Forza Italia deve recuperare un ruolo chiaro nei confronti dell’esecutivo guidato da Matteo Renzi. A dirlo è Raffaele Fitto durante una conferenza stampa alla Camera. L’europarlamentare azzurro, recordman di preferenze alle ultime Europee, da tempo spinge Silvio Berlusconi verso un’opposizione più netta nei confronti del governo.

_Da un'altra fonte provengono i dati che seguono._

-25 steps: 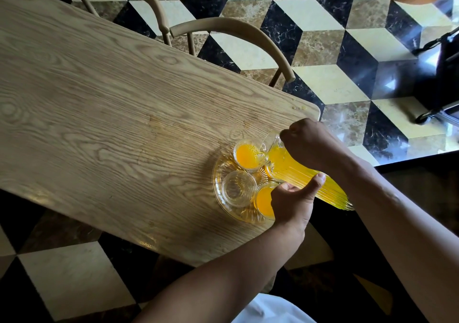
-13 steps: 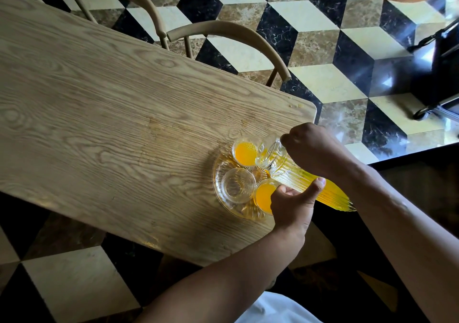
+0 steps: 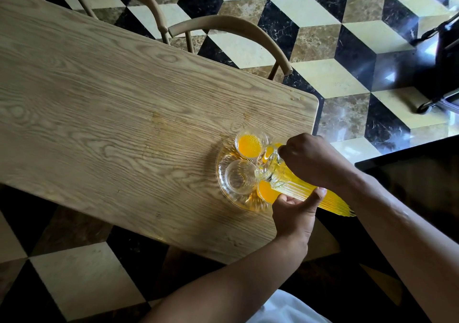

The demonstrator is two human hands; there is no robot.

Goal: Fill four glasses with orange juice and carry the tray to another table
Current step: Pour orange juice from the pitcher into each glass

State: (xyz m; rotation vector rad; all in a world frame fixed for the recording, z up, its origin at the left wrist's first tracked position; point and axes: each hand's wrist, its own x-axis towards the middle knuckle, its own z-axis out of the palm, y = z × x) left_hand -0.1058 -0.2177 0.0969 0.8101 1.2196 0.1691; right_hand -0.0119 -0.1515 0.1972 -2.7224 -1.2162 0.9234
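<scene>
juice jug (image 3: 305, 188) is lying tilted between your hands, right hand (image 3: 313, 161) gripping its handle, left hand (image 3: 295, 213) cradling it, spout hovering just right of the empty glass (image 3: 239, 177).

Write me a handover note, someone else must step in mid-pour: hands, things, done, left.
Right hand grips the ribbed glass pitcher of orange juice near its top; left hand steadies its body.
Pitcher is tilted, spout over the empty clear glass.
Round glass tray sits near the corner of the wooden table.
Done: two visible glasses hold juice.
Left: fill the empty glass, check the fourth, which is hidden, then carry the tray.
</scene>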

"Da parte nostra c’è uno stimolo a che Forza Italia recuperi un ruolo chiaro nei confronti del governo: dobbiamo uscire dal rischio di passare da un giorno all’altro da una collaborazione a un’opposizione urlata. Forza Italia si deve posizionare in chiara opposizione al governo ma credibile: un’opposizione che non urli, ma che sia in grado di mettere in campo delle proposte concrete". "Abbiamo la necessità di formalizzare delle posizioni chiare verso il governo per ristabilire una connessione con il nostro elettorato, tornando ai contenuti, ai nostri temi forti".

A chi gli chiedeva se l’ipotesi di un voto contrario del gruppo su questi emendamenti potesse portare a una scissione, Fitto ha risposto: "Non è una parola che ci appartiene. Penso però sia difficile che questi temi non possano essere definiti di centrodestra e quindi condivisi".

Fitto alla Camera, come leader della minoranza di Forza Italia, ha presentato le proprie proposte di modifica alla legge di Stabilità, una vera e propria manovra alternativa ("Uno choc fiscale per tornare a crescere: 40 miliardi di tasse in meno"). "C’è uno ‘spread’ fra le dichiarazioni che ha fatto Matteo Renzi e i contenuti della legge di Stabilità. Abbiamo voluto mettere in evidenza quel che avremmo fatto se avessimo la responsabilità del governo e proponiamo emendamenti che ci auguriamo siano condivisi dal partito e dal gruppo parlamentare".

Alla conferenza stampa, oltre a Fitto, erano presenti Daniele Capezzone, Francesco Paolo Sisto e Maurizio Bianconi. Per quanto riguarda lo choc fiscale, la minoranza di Forza Italia promette "quaranta miliardi di tasse in meno in 2 anni, e 12 nei successivi 3, definendo tre grandi aree di intervento (imprese, lavoro, consumi, casa), coperti con vere operazioni di attacco alla spesa pubblica eccessiva e improduttiva".

A proposito di legge elettorale, dopo l’incontro di tra Matteo Renzi e Silvio Berlusconi e in vista della riunione di giovedì del leader di Fi con parlamentari azzurri e dirigenti locali, Fitto spiega che nelle prossime ore “saremo aggiornati e avremo elementi per poter compiere una valutazione. C’è la necessità di contemperare diverse esigenze, a partire dalla necessità di evitare scelte calate dall’alto, ma penso che un punto di sintesi sia possibile".

Il leghista Matteo Salvini alla guida del centrodestra? “Potrei dire con una battuta che Salvini è passato dalla secessione alla successione. Ma a parte questo, la Lega fa il suo, occupa uno spazio, e noi dobbiamo cercare di fare il nostro". "Con la Lega – ha aggiunto – io ho dei punti in comune e dei punti di dissenso, ma è proprio dai contenuti che si deve partire per costruire il centrodestra". Fitto continua a chiedere le primarie: “Chiedo le primarie non a uso personale, ma per legittimare la classe dirigente di Forza Italia”.